PROBLEM STATEMENT —
Please take the lines from the one holding "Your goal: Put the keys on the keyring" through the one holding "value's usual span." in the data below and copy them exactly.

[RECORDS FOR THIS TASK]

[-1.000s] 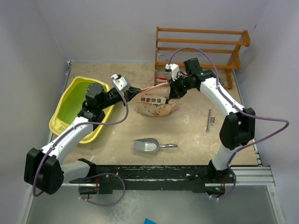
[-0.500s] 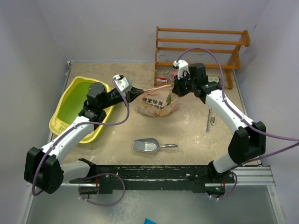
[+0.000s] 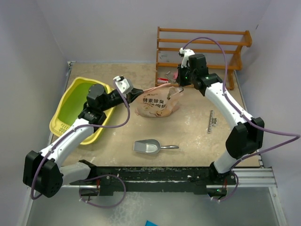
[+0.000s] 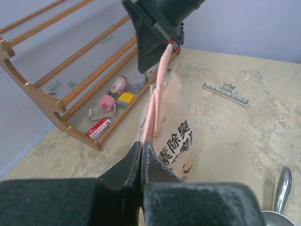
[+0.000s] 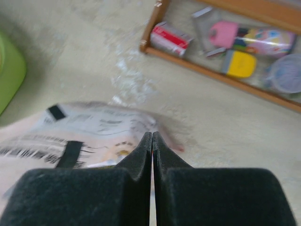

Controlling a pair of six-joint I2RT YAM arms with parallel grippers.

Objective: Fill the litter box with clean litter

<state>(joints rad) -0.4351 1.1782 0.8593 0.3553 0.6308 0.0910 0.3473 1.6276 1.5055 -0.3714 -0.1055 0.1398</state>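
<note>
Yellow litter box lies left of left gripper pinching bag.

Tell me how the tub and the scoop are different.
The tub is yellow; the scoop is silver. The tub is far bigger than the scoop. The scoop has a handle; the tub has none. The tub sits at the left; the scoop lies near the front. Both rest open side up on the table.

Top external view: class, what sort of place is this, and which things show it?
Probably a robot test cell, staged as a home corner: plain walls box in a tabletop, left arm and right arm stand at its near edge, with a litter box and wooden rack as props.
</note>
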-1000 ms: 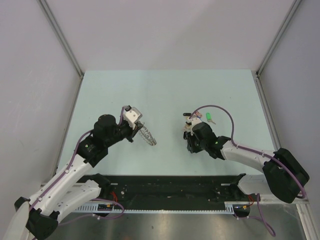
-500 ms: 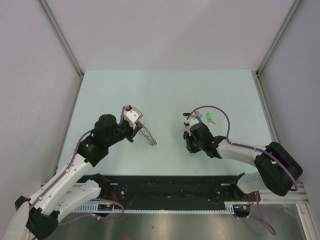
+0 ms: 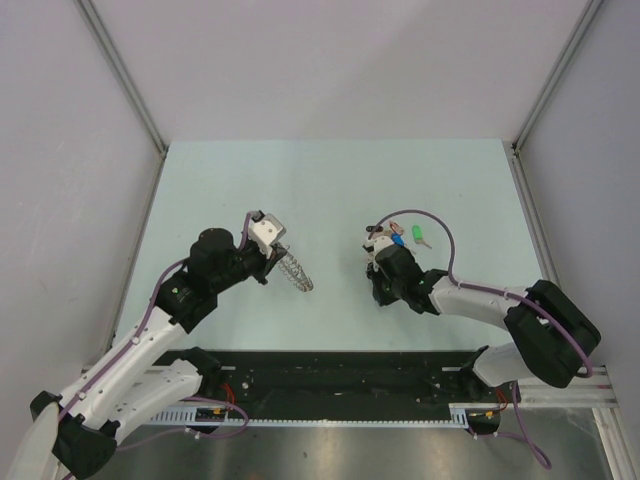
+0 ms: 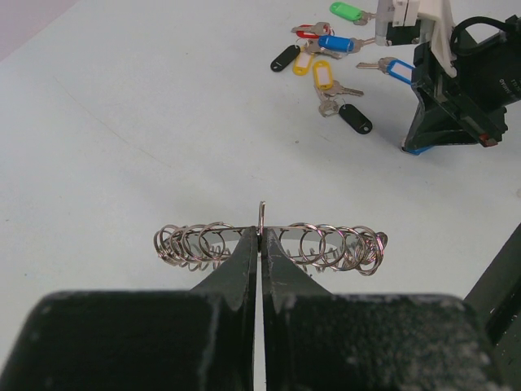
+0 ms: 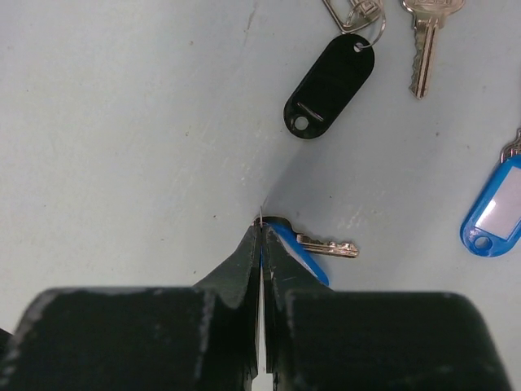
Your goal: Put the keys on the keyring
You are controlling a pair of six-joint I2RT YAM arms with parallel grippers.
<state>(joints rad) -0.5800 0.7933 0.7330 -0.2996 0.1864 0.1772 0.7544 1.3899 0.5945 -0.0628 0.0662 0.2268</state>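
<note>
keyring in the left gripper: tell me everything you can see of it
The keyring looks like silvery wire carrying a row of small loops, bunched at both ends. It sits level, crosswise to the left gripper, whose shut fingers clamp it near the middle; a short wire end pokes up above the tips. No key is on it: the keys lie apart on the table. Whether it touches the table is unclear.

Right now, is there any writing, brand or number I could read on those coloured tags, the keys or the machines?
No text here can be read.
blue tag: its white insert looks blank.
black tag: no print shows.
silver key: any stamp is too small to tell.
right arm's black housing: faint white marks, too blurred to read.
</note>
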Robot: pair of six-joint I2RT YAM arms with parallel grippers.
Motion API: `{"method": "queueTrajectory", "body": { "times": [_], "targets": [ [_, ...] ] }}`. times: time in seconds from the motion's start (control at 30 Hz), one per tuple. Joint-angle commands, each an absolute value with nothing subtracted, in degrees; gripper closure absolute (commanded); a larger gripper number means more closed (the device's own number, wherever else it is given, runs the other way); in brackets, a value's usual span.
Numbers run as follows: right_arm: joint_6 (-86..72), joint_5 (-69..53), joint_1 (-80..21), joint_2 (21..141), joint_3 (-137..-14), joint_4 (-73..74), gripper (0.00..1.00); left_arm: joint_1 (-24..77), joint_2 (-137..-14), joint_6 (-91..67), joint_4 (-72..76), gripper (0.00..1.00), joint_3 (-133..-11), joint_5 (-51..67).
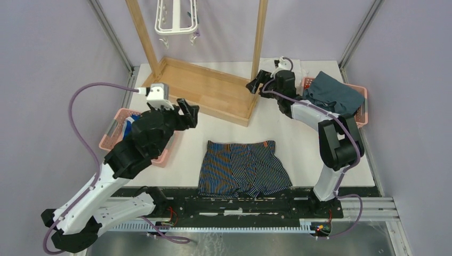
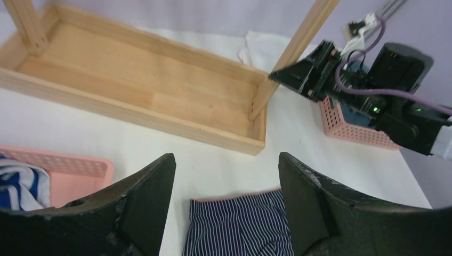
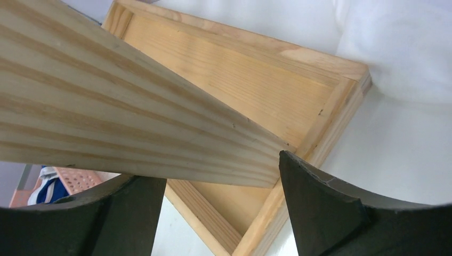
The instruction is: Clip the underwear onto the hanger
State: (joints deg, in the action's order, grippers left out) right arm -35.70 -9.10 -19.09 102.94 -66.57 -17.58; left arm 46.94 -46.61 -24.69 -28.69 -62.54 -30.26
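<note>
Left fingers (image 2: 152,197), right fingers (image 3: 320,202) both spread, empty. You want the underwear (image 1: 244,168) waistband corners; mind the wooden rack (image 1: 213,90).

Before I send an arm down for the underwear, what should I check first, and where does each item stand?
1. Left gripper open and empty: ok.
2. Right gripper open and empty: ok.
3. Underwear flat on the table, nothing on top of it: ok.
4. Right gripper away from the wooden rack post: not ok. The post sits right at its fingers, and I cannot tell if they touch.
5. Hanger hung at the rack's top: ok.
6. Hanger clips free: cannot tell, mostly cropped.
</note>
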Motion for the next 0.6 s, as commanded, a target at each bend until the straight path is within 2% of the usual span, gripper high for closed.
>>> {"method": "queueTrajectory", "body": {
  "times": [0.0,0.1,0.3,0.37,0.4,0.43,0.57],
  "targets": [
    [-35.0,-9.4,-15.1,104.5,-74.6,-17.4,0.16,46.5,-48.1,-14.9,-28.0,0.22,-71.2,-36.3],
    [-34.6,-13.6,-14.3,101.8,-72.9,-18.9,0.13,46.5,-52.0,-10.4,-26.5,0.22,-76.0,-38.0],
    [-35.7,-15.9,-14.2,86.5,-60.5,-22.1,0.12,45.8,-63.8,-0.5,-22.0,0.21,-91.3,-38.4],
    [-35.6,-15.8,-14.2,80.8,-57.3,-19.7,0.12,44.5,-68.9,2.7,-21.7,0.20,-98.7,-37.5],
    [-35.2,-15.8,-14.2,75.3,-55.1,-17.1,0.12,41.8,-74.4,4.5,-22.6,0.19,-107.1,-35.8],
    [-35.1,-15.8,-14.2,74.3,-54.4,-16.2,0.12,41.1,-75.3,4.9,-23.1,0.19,-108.5,-34.7],
    [-32.9,-17.0,-14.3,65.6,-52.9,-8.6,0.12,33.1,-87.6,5.7,-26.8,0.19,-127.5,-26.6]
  ]
}}
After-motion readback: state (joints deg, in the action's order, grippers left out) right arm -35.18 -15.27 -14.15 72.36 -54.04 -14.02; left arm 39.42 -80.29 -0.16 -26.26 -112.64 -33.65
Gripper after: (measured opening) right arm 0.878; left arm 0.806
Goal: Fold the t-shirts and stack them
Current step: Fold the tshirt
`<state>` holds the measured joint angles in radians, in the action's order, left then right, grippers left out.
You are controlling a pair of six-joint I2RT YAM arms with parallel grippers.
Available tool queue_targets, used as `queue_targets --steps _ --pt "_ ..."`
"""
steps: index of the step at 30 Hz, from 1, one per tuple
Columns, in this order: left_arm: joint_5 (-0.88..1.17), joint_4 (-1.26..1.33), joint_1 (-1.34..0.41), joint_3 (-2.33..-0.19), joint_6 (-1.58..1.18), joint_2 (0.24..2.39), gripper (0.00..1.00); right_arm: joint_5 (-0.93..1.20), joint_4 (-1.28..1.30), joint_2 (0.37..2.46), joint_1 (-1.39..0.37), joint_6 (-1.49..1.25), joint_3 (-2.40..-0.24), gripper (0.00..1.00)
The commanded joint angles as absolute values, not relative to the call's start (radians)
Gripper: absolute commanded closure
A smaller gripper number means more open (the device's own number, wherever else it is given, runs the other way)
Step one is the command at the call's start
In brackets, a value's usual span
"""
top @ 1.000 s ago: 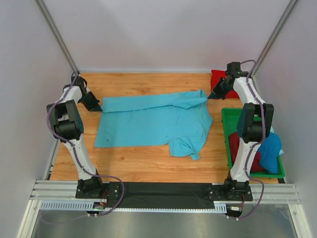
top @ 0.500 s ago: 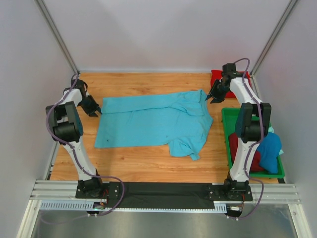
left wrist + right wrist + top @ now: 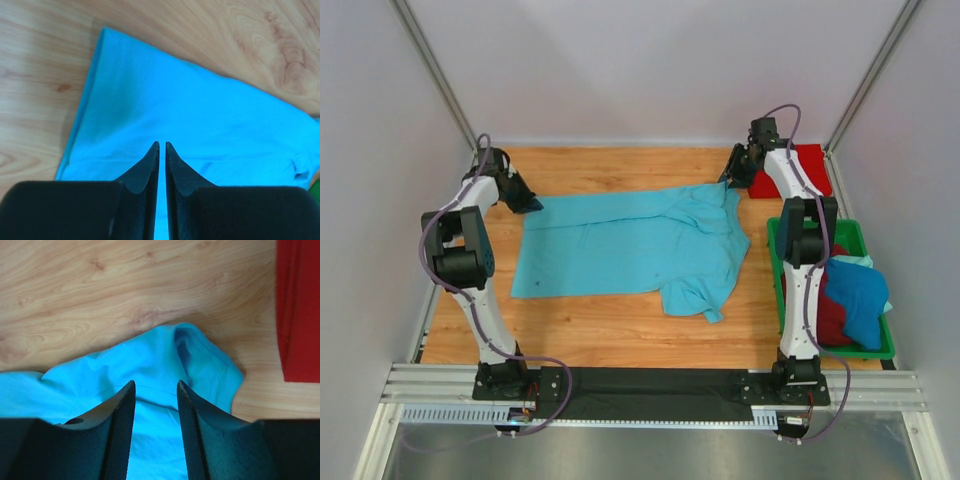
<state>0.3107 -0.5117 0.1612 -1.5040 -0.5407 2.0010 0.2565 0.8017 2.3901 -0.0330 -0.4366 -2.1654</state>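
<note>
A light turquoise t-shirt [image 3: 630,245] lies spread across the wooden table, with one sleeve folded toward the front. My left gripper [image 3: 532,205] hovers at its far left corner. In the left wrist view the gripper [image 3: 161,144] shows only a thin slit between its fingers, with the t-shirt [image 3: 200,115] below and nothing held. My right gripper [image 3: 728,180] is at the far right corner. Seen from its own wrist, this gripper [image 3: 155,383] stands open above the t-shirt's rumpled corner [image 3: 150,365], holding nothing. A folded bright red t-shirt [image 3: 800,172] [image 3: 300,310] lies at the far right.
A green tray [image 3: 775,232] stands at the right edge. It holds a deeper blue t-shirt [image 3: 858,295] on top of a dark red one [image 3: 832,320]. Grey walls enclose the table on three sides.
Both grippers have let go of the turquoise t-shirt's far corners and risen toward the back of the table. The left opened, then narrowed again. The t-shirt now lies loose.
</note>
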Motion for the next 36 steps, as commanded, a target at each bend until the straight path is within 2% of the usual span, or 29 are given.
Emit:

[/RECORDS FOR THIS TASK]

SOLUTION FOR THIS EXERCISE —
Your goal: Put the keys on the keyring
You are controlling a pair of six-joint I2RT YAM arms with parallel grippers.
<state>(joints rad) -0.5800 0.7933 0.7330 -0.2996 0.1864 0.1772 0.7544 1.3899 0.5945 -0.0628 0.0662 0.2268</state>
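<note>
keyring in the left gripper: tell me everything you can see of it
The keyring looks like silvery wire carrying a row of small loops, bunched at both ends. It sits level, crosswise to the left gripper, whose shut fingers clamp it near the middle; a short wire end pokes up above the tips. No key is on it: the keys lie apart on the table. Whether it touches the table is unclear.

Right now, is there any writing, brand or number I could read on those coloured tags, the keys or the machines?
No text here can be read.
blue tag: its white insert looks blank.
black tag: no print shows.
silver key: any stamp is too small to tell.
right arm's black housing: faint white marks, too blurred to read.
</note>
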Robot: pair of six-joint I2RT YAM arms with parallel grippers.
Motion API: `{"method": "queueTrajectory", "body": { "times": [_], "targets": [ [_, ...] ] }}`. times: time in seconds from the motion's start (control at 30 Hz), one per tuple. Joint-angle commands, each an absolute value with nothing subtracted, in degrees; gripper closure absolute (commanded); a larger gripper number means more closed (the device's own number, wherever else it is given, runs the other way); in brackets, a value's usual span.

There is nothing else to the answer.